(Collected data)
________________________________________
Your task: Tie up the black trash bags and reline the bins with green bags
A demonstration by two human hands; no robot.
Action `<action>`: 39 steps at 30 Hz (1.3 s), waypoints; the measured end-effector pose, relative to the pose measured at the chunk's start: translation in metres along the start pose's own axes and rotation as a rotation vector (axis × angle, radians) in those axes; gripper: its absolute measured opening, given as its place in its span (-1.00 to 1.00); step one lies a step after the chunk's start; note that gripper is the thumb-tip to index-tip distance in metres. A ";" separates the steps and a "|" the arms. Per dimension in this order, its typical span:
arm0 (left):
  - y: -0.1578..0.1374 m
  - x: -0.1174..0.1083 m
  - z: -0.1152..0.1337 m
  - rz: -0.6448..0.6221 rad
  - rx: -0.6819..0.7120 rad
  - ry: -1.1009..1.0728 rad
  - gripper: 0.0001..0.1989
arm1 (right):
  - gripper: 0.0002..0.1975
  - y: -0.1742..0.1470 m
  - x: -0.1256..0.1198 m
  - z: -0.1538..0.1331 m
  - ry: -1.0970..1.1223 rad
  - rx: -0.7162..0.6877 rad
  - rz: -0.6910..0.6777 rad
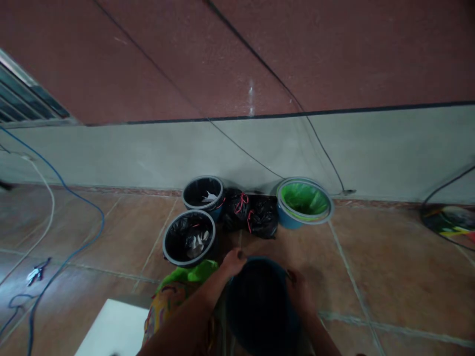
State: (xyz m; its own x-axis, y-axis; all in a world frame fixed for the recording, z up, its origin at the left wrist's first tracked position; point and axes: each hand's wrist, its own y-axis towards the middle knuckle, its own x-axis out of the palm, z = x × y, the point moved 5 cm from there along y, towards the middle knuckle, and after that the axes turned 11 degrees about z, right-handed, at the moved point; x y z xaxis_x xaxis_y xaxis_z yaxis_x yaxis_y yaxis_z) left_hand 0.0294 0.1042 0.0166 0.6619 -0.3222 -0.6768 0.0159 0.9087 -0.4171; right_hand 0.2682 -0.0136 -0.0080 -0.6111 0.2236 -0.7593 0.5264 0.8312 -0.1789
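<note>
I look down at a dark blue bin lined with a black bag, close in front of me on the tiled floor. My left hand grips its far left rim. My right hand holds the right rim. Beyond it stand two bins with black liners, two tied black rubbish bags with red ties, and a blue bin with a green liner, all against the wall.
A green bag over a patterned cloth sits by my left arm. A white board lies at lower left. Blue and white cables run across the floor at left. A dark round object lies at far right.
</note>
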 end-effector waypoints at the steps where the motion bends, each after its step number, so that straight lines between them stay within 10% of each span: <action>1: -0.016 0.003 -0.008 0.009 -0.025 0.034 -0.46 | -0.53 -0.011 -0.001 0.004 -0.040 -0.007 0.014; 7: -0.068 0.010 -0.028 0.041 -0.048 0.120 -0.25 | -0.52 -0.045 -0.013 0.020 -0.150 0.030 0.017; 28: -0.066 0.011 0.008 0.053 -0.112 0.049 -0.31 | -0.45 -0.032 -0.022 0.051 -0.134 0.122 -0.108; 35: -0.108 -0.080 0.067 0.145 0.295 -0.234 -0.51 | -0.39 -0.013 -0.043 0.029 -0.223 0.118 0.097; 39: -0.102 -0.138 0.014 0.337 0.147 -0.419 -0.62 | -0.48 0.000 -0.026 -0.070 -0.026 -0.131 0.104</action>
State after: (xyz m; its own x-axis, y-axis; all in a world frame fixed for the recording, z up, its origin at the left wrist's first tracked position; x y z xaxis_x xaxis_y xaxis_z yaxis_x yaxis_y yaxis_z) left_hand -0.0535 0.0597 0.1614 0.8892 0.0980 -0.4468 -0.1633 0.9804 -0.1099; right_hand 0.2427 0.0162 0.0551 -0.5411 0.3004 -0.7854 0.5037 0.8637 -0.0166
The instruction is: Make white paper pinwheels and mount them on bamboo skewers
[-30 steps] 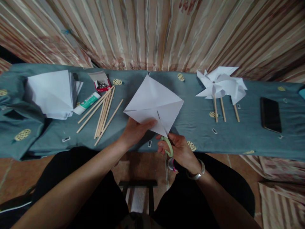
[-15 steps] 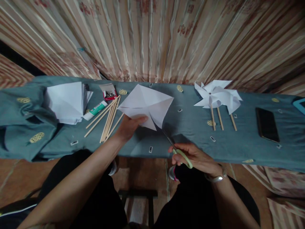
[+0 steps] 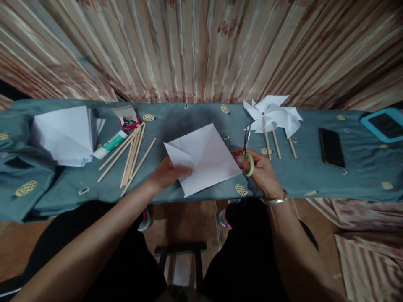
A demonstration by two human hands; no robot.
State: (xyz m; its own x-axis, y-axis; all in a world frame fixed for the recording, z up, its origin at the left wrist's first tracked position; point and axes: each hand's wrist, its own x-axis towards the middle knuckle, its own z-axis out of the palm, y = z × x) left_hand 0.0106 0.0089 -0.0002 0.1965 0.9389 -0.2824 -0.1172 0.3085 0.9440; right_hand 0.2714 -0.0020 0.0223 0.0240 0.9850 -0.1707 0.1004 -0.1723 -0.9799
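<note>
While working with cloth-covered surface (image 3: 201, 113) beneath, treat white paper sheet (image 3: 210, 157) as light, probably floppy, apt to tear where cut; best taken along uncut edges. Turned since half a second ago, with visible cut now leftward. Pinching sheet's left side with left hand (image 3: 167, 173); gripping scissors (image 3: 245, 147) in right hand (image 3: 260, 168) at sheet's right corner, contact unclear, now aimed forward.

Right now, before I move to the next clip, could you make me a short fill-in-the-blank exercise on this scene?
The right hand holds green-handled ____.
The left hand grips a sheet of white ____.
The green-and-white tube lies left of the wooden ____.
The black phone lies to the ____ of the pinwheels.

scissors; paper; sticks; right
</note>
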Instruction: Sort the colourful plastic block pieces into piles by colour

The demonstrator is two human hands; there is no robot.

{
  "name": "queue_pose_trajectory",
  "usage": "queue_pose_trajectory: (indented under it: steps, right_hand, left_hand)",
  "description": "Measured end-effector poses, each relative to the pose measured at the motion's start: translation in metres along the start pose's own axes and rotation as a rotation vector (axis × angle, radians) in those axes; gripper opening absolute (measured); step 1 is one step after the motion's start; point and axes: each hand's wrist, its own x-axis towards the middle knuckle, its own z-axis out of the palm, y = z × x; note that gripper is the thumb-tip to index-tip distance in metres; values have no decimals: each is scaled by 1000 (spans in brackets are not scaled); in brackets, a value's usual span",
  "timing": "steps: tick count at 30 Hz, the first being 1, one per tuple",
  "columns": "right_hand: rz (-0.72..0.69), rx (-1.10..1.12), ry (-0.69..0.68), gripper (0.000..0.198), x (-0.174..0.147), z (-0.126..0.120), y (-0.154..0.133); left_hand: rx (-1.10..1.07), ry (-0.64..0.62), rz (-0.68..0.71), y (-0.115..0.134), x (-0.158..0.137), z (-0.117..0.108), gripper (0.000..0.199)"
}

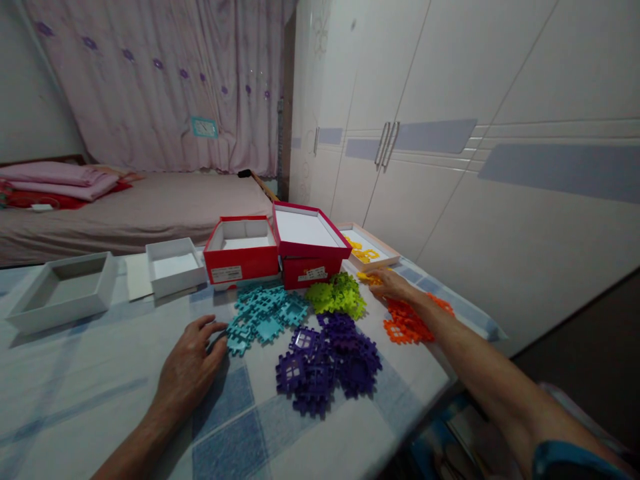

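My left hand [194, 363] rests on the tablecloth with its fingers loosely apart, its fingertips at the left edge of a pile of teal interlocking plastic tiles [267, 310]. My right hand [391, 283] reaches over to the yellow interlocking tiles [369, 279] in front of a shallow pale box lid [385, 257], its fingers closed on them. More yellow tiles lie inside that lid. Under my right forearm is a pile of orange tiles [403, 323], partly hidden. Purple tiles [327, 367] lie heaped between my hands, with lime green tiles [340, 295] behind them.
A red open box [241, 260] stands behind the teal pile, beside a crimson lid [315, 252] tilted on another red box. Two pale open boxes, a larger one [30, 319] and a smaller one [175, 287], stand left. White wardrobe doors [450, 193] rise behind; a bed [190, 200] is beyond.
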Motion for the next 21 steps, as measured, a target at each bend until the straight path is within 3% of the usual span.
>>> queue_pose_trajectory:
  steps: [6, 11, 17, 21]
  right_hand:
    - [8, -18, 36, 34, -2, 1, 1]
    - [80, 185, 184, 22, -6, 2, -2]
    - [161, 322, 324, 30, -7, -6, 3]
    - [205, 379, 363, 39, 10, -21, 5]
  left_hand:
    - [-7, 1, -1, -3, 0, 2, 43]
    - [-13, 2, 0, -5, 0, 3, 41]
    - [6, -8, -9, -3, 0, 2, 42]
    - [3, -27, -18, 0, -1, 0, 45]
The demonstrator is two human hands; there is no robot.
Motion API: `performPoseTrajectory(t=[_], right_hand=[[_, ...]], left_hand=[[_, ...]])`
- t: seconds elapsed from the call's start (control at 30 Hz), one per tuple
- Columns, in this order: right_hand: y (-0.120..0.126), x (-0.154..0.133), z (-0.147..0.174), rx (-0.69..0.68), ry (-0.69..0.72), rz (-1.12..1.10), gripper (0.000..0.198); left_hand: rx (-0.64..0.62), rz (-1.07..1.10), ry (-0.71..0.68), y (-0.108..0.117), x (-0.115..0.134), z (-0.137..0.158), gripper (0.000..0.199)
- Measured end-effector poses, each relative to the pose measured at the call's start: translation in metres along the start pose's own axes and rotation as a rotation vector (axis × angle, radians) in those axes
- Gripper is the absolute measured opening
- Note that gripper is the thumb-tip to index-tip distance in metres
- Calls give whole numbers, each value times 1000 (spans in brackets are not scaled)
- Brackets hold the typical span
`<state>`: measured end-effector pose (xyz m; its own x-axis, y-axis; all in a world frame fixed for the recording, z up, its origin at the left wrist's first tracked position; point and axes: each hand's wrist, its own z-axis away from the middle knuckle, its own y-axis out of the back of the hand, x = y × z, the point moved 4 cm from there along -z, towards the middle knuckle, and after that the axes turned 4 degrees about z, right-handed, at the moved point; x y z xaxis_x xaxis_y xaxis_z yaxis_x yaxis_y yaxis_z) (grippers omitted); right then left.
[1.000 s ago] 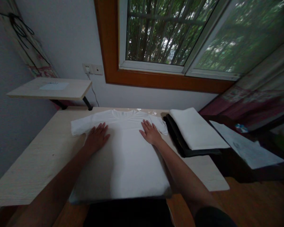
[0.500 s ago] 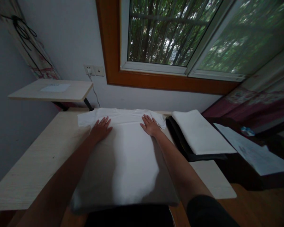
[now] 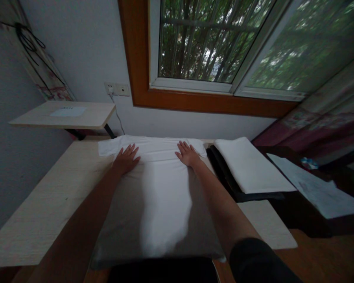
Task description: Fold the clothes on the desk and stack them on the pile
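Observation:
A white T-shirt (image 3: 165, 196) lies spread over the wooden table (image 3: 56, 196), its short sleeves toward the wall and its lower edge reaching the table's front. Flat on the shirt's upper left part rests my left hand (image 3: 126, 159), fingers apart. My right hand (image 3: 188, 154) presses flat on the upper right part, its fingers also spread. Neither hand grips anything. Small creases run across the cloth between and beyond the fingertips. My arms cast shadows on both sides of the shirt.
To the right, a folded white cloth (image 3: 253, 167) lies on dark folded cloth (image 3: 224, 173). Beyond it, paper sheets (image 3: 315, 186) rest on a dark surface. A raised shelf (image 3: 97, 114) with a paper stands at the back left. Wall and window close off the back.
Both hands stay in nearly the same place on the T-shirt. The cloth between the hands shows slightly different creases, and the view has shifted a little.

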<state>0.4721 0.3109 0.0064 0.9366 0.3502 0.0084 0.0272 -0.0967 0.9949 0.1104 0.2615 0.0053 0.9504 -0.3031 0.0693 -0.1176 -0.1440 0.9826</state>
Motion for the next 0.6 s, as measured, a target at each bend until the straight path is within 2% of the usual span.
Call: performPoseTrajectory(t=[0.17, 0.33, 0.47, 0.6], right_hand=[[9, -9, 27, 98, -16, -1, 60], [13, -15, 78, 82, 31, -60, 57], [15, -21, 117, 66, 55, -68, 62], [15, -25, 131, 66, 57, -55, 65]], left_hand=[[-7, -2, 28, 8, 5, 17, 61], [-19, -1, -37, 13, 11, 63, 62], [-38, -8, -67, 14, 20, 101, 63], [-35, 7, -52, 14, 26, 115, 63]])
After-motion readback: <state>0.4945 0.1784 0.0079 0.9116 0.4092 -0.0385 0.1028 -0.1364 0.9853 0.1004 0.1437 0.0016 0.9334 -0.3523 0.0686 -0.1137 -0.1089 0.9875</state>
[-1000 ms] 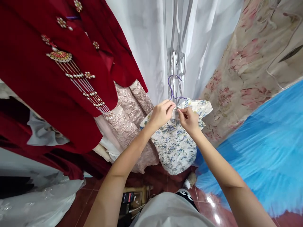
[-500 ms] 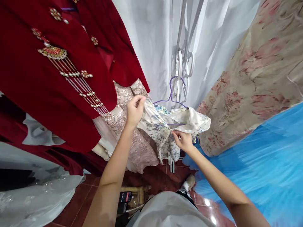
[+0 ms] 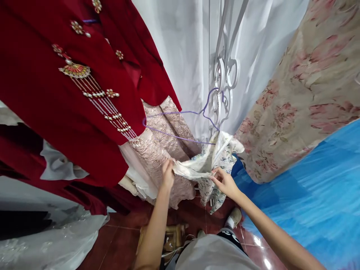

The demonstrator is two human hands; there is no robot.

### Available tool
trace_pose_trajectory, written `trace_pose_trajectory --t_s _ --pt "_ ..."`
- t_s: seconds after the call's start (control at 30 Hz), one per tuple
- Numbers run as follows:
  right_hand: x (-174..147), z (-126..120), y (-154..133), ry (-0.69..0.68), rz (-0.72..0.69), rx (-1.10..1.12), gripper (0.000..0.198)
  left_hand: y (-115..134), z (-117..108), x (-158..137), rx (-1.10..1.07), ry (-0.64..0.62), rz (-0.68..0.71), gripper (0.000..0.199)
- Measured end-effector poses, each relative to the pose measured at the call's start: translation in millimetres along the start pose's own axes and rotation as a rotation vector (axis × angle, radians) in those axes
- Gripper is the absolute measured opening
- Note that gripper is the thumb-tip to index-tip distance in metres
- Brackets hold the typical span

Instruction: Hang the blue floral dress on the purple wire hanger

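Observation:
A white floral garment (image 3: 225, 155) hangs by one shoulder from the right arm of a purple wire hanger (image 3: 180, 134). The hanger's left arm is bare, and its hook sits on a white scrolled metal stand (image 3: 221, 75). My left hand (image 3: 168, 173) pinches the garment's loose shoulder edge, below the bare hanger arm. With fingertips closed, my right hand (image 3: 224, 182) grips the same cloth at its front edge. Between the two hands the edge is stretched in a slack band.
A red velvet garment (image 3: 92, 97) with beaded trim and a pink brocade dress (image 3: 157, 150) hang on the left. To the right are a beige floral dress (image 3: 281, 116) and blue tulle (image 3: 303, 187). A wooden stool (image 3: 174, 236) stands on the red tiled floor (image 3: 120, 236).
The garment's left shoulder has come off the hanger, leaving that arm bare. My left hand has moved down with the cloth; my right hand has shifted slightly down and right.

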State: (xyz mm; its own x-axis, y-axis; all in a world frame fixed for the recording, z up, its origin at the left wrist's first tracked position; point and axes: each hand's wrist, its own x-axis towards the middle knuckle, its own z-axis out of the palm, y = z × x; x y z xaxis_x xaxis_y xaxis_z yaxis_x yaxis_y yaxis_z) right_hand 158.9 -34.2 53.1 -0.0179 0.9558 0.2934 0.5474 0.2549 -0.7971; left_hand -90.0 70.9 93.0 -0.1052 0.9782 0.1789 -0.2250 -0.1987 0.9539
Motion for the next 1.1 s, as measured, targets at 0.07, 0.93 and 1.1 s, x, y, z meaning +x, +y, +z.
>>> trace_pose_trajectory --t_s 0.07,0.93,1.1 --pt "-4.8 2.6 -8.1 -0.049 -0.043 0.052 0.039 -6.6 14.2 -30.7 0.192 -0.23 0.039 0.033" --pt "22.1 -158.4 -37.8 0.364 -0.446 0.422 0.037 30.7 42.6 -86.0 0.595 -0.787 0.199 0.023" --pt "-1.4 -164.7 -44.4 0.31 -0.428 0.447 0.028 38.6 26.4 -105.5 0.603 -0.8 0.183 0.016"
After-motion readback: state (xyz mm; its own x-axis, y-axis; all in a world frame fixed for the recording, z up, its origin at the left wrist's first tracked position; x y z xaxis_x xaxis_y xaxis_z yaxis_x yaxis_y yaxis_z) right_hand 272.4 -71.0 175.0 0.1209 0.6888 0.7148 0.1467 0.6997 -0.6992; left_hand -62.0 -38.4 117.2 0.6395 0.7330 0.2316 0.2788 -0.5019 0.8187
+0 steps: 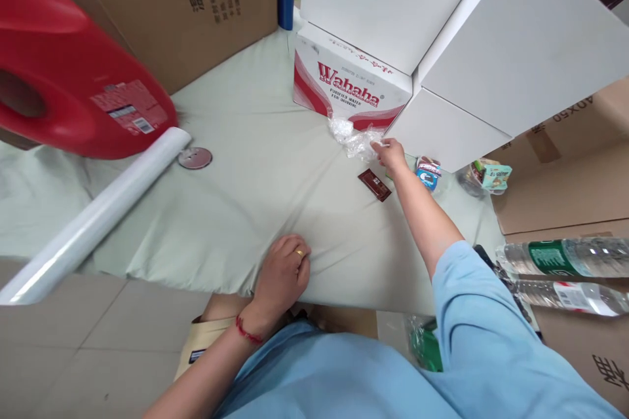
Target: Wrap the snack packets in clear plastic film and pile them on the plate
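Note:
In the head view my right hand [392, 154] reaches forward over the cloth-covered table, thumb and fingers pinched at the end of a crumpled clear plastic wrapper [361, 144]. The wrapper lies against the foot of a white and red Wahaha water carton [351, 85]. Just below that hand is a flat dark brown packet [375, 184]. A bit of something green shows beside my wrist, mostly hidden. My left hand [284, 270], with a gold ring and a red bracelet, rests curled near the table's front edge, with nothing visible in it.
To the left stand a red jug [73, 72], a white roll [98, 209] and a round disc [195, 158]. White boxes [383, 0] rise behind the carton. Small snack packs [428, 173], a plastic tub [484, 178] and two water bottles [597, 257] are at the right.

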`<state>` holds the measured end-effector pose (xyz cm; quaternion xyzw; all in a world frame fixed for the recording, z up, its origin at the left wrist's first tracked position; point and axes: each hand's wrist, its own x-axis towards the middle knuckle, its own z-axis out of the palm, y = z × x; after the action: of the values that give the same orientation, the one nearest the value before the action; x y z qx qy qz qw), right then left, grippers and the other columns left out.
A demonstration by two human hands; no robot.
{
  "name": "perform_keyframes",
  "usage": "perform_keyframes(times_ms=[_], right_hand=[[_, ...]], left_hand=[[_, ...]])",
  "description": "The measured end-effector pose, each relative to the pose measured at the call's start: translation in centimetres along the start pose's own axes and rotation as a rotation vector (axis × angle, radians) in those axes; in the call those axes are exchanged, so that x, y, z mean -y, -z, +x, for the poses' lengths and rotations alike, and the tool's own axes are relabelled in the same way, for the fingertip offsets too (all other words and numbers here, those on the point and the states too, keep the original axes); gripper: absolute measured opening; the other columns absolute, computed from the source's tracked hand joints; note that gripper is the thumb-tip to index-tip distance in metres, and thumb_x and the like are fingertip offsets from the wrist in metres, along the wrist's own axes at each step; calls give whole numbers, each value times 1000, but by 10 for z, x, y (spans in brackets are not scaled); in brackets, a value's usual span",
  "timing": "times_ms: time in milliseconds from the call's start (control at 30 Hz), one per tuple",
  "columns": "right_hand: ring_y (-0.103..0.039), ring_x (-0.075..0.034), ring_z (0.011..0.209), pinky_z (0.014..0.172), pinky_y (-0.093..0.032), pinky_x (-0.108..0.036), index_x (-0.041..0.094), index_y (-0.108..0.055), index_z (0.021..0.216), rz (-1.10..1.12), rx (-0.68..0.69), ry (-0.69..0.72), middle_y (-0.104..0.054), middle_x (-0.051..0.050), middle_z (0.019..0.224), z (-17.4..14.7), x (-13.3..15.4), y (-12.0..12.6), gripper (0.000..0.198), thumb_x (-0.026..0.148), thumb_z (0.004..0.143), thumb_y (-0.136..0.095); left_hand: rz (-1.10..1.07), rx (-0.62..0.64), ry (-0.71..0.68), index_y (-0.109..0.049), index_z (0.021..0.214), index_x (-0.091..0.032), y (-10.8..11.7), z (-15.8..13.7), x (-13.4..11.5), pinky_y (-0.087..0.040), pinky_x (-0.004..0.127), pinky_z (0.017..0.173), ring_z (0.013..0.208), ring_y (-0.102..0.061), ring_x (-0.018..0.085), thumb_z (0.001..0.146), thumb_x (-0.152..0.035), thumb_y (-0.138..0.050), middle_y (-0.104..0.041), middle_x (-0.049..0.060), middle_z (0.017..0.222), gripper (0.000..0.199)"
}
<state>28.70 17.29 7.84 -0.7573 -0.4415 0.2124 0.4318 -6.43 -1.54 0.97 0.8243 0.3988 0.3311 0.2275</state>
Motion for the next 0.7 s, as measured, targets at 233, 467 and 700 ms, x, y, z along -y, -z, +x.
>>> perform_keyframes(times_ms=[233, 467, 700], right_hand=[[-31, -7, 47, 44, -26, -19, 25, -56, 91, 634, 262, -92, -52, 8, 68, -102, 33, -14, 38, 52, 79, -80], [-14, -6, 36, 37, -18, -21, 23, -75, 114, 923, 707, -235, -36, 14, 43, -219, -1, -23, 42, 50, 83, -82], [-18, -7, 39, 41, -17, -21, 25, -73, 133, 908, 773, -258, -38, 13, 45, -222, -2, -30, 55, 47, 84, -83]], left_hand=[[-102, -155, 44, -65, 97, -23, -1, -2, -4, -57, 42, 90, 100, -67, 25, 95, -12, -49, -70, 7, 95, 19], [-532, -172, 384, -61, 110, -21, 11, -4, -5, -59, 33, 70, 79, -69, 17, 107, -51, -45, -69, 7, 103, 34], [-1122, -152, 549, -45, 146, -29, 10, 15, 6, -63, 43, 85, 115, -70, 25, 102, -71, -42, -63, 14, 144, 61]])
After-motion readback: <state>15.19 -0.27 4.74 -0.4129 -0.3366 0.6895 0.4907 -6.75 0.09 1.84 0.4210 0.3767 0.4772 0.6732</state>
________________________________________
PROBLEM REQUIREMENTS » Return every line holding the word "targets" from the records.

EXERCISE RESULT »
Motion for the next 1.1 s, as measured, targets at 0.07, 0.93 and 1.1 s, x, y, z meaning +x, +y, +z.
Motion for the next 0.7 s, as measured, targets at 233, 467 and 700 ms, x, y, z along -y, -z, +x.

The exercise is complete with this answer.